Thank you for analysis Paul. Sounds good!

gardners commented 4 years ago

Actually, the problem is that when we abort a read pre-fetch, we somehow end up sending the first byte of the command bytes to the hyperram twice, e.g., A0 A0 00 66 66 00 instead of A0 00 66 66 00 04. Hilarity then ensues...

gardners commented 4 years ago

We could disable the cancelling of read fetches. This would make linear reads a little faster on average, at the cost of an increase in maximum latency. But better to find and fix the root cause first...

sy2002 commented 4 years ago

Yes, root cause sounds much better. Take your time. I am on a vacation now with my family and not back before September 7th :-)

gardners commented 4 years ago

Problem found and believed fixed:

When aborting a prefetch read operation, the clock phase shift has to be set back to that for commands.
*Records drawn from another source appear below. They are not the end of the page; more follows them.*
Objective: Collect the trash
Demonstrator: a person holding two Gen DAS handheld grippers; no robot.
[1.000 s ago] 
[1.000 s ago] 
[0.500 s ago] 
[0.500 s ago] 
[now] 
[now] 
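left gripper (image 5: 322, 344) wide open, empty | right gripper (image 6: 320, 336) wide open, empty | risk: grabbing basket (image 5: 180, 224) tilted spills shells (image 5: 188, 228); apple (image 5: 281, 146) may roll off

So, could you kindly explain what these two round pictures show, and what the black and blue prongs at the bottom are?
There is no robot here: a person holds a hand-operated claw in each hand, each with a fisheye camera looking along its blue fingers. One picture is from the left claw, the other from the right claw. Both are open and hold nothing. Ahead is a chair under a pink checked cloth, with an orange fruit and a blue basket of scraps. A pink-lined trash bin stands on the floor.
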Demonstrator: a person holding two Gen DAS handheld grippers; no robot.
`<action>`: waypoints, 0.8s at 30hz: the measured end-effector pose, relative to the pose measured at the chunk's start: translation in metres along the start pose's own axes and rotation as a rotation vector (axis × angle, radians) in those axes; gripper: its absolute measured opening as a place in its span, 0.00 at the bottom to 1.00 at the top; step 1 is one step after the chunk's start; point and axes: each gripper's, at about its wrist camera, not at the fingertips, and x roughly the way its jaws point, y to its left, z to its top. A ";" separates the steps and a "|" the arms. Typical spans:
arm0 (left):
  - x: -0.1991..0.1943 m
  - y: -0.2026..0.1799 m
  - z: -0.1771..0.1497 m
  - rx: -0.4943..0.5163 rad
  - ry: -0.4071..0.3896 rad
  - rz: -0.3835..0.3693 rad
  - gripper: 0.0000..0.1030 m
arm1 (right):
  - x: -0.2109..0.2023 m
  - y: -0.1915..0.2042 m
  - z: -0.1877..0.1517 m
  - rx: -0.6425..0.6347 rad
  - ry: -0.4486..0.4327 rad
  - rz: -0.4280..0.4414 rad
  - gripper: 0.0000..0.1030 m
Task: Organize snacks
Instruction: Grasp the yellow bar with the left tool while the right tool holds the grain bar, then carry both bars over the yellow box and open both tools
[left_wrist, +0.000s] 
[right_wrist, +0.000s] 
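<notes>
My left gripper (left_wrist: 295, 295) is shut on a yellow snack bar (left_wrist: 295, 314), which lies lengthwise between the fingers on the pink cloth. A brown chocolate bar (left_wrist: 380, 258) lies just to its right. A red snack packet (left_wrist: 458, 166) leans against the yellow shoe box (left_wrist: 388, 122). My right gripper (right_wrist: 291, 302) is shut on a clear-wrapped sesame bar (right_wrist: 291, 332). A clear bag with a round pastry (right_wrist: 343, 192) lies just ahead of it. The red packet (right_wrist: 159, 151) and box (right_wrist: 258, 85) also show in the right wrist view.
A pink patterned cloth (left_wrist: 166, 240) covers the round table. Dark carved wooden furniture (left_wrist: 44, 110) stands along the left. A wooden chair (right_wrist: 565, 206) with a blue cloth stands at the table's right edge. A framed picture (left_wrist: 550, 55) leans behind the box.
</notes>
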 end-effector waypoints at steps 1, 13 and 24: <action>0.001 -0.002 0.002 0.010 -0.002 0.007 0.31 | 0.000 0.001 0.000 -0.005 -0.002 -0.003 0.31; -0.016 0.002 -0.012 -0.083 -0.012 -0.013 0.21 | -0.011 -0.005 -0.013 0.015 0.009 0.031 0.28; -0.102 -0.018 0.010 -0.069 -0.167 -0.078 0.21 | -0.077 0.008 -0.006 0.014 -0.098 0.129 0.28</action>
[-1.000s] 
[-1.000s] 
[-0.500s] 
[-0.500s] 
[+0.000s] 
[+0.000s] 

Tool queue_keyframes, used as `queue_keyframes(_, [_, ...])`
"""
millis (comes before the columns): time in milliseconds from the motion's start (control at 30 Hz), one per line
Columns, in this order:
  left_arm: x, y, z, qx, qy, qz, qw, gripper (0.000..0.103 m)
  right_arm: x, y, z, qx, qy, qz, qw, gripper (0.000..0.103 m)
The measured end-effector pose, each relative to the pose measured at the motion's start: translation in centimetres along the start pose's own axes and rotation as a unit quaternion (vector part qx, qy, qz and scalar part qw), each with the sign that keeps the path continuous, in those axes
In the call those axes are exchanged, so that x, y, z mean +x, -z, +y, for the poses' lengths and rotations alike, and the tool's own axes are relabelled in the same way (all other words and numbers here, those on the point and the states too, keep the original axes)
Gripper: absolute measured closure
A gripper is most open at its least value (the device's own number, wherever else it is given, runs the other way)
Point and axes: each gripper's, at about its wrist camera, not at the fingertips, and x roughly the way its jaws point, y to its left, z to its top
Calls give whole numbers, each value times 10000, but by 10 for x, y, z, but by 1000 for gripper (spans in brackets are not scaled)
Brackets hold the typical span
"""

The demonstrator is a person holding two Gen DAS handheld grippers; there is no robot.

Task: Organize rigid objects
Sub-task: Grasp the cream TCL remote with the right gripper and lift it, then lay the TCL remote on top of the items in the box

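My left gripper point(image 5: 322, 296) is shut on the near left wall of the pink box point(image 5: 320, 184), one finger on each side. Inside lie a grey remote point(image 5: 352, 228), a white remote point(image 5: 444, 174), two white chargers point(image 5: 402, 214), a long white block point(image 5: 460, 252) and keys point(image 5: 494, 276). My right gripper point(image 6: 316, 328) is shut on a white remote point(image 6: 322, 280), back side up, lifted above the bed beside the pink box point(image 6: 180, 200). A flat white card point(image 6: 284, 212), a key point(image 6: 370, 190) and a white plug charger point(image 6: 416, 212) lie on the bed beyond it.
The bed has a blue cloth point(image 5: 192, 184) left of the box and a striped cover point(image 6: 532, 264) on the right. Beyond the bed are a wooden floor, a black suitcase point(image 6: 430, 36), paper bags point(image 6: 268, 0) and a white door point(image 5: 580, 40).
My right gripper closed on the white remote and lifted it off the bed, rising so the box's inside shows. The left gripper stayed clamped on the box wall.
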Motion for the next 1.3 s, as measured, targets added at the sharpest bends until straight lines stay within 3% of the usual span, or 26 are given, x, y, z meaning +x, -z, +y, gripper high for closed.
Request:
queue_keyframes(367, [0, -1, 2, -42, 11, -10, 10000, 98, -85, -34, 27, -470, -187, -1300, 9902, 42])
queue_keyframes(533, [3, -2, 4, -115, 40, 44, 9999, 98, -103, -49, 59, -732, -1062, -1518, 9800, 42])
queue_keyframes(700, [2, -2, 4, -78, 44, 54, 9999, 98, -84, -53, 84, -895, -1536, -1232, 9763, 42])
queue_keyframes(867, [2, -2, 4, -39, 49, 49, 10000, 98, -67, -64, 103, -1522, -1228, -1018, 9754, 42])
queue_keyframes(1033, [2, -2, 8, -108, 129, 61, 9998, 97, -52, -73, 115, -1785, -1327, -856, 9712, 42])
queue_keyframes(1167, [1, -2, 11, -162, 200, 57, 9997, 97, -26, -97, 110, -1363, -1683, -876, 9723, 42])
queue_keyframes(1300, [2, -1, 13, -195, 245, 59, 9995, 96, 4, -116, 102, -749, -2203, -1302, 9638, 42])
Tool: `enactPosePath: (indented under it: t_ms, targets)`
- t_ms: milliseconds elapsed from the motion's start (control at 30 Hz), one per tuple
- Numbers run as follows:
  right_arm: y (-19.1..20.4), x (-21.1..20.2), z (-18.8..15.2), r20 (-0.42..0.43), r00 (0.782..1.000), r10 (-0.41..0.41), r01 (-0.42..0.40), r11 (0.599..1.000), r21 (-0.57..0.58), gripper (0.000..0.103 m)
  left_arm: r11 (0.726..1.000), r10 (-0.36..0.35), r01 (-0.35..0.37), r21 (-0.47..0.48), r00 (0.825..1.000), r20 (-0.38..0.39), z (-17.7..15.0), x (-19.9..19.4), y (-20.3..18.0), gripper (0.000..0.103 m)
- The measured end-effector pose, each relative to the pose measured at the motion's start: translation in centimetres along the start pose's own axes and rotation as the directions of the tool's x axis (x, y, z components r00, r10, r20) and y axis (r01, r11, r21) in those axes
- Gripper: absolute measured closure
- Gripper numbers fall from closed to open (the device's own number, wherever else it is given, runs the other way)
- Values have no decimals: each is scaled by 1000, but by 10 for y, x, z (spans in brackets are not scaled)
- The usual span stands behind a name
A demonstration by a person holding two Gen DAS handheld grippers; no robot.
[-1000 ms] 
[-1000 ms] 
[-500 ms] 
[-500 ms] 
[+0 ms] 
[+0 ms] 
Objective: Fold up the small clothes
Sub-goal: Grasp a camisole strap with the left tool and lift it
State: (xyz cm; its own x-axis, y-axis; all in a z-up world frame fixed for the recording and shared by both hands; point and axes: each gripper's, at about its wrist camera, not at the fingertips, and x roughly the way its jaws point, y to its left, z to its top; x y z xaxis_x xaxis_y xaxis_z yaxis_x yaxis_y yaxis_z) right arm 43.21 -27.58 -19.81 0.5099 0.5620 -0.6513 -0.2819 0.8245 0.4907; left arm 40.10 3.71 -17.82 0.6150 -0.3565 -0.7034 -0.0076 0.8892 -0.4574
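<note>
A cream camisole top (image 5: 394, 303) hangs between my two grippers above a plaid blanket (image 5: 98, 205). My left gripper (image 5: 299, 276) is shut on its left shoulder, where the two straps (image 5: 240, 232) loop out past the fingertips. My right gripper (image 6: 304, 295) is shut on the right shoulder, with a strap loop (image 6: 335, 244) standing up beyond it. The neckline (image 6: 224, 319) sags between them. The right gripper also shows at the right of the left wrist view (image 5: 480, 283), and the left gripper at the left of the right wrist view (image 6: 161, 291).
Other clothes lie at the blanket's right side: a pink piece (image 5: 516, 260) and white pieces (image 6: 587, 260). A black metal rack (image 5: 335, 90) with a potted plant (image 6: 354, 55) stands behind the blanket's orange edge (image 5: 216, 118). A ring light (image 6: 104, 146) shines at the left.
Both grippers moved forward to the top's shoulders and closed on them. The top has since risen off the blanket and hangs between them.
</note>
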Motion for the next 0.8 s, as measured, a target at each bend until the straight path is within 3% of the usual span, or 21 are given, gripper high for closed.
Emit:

This causes an extra clock edge to be produced when the controller setups the CA address data, causing the first byte of that to get latched twice.

Please try it now, and let me know the result.

sy2002 commented 4 years ago

Thank you Paul for this ultra fast fix! After being back at a desk with MEGA65 hardware (September, 7th) I will immediatelly test :-)

sy2002 commented 4 years ago

Unfortunatelly, this did not fix it:

I tested it and the results are exactly the same as the ones described above in https://github.com/MEGA65/mega65-core/issues/280#issue-683859002

Even the behaviour "newly configured FPGA" (step 1) vs. "running the test twice" (step 2).

gardners commented 4 years ago

Hmm.. It is quite strange that it is behaving exactly the same after the fix. You did grab the hyperram source files from the head of 138-hdmi-audio-27mhz, not a different branch, right?

sy2002 commented 4 years ago

Yes, I did. I even did a file compare and synthesized twice, because I also at first thought that I made a mistake.

sy2002 commented 4 years ago

You are right, it seems I mixed up the 138-hdmi-audio-27mhz branch with the 138-hdmi-audio branch (without the 27mhz at the end):

I have tested the wrong file.

Retesting now.

sy2002 commented 4 years ago

OK did double check now, with the 100% correct file.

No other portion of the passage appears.